Heart Rate Inference Based On Accelerometer And Cardiac Model
Abstract
An activity monitor determines whether the current value of a user's heart rate from a heart rate sensor is correct based on a motion-based heart rate and an associated spread which are determined by a model. The model provides a probability density function (PDF) of the heart rate based on confidence levels of previous heart rate values. The spread of the PDF is inversely proportional to the confidence levels. The confidence level may be based on an amplitude of a spectral peak relative to a noise floor. Multiple spectral peaks within the spread can be processed based on a shape of the PDF to determine which peak to use as the current value from the heart rate sensor. Either the value from the heart rate sensor or the motion-based heart rate is provided as the current heart rate.
Claims
exact text as granted — not AI-modifiedWhat is claimed is:
1 . A method for determining a heart rate of a user, comprising:
determining an energy expenditure rate of a user based on motion data from a motion sensor worn by the user; determining a motion-based heart rate corresponding to the energy expenditure rate; obtaining a first previous value of a heart rate of the user from a heart rate sensor worn by the user; determining a confidence level of the first previous value of the heart rate from the heart rate sensor; determining a spread of the motion-based heart rate, the spread is inversely proportional to the confidence level of the first previous value; and deciding whether to use a current value from the heart rate sensor or the motion-based heart rate as a current heart rate of the user.
2 . The method of claim 1 , wherein:
the current value from the heart rate sensor is used as the current heart rate of the user when the current value from the heart rate sensor is within the spread; and the motion-based heart rate is used as the current heart rate of the user when the current value from the heart rate sensor is not within the spread.

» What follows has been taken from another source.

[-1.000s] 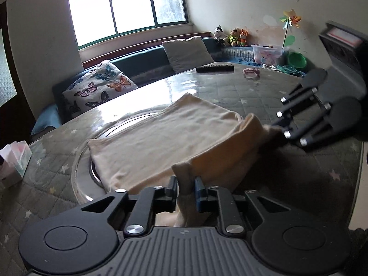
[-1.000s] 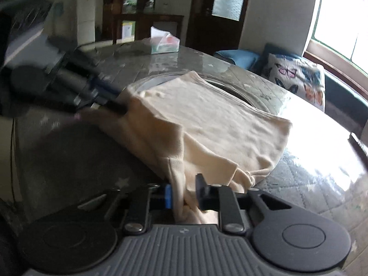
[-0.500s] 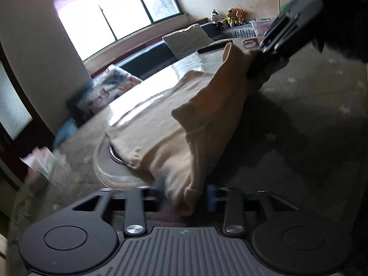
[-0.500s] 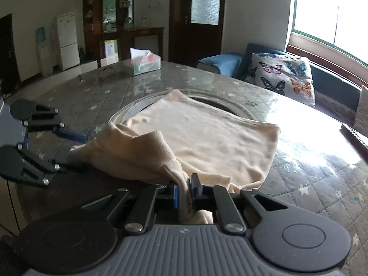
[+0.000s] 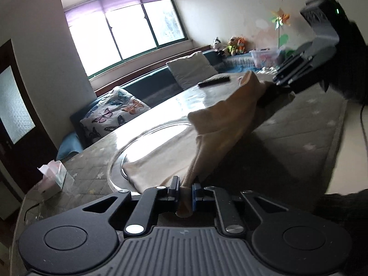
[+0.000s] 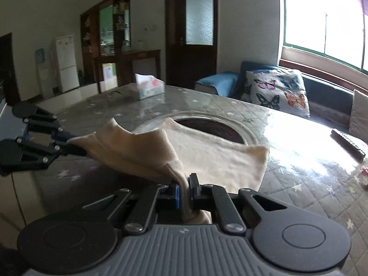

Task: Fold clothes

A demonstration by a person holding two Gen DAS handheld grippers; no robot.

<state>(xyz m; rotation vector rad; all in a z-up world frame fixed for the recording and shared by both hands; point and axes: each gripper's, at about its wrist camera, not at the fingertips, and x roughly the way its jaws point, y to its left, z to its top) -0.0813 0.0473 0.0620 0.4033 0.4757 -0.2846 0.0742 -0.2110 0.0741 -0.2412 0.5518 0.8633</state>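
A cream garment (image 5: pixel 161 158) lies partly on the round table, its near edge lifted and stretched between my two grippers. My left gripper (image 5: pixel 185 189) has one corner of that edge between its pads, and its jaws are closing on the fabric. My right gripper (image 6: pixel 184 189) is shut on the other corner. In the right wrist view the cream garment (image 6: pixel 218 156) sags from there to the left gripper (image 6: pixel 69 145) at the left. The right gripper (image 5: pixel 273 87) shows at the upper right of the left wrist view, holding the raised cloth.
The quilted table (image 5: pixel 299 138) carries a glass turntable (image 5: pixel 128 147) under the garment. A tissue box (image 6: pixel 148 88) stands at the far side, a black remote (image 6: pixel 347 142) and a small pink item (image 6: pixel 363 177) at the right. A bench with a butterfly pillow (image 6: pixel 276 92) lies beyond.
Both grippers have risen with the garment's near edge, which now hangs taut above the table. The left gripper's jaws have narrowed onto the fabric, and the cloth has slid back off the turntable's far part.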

3 . The method of claim 1 , wherein:
the determining the confidence level of the first previous value comprises obtaining a spectrum of a time-domain signal from the heart rate sensor, and determining a magnitude of a highest peak in the spectrum, the confidence level of the first previous value is proportional to difference between the magnitude of the highest peak in the spectrum and a noise floor of the spectrum.
4 . The method of claim 1 , wherein:
the spread is selected from among a plurality of predetermined spreads based on the confidence level of the first previous value.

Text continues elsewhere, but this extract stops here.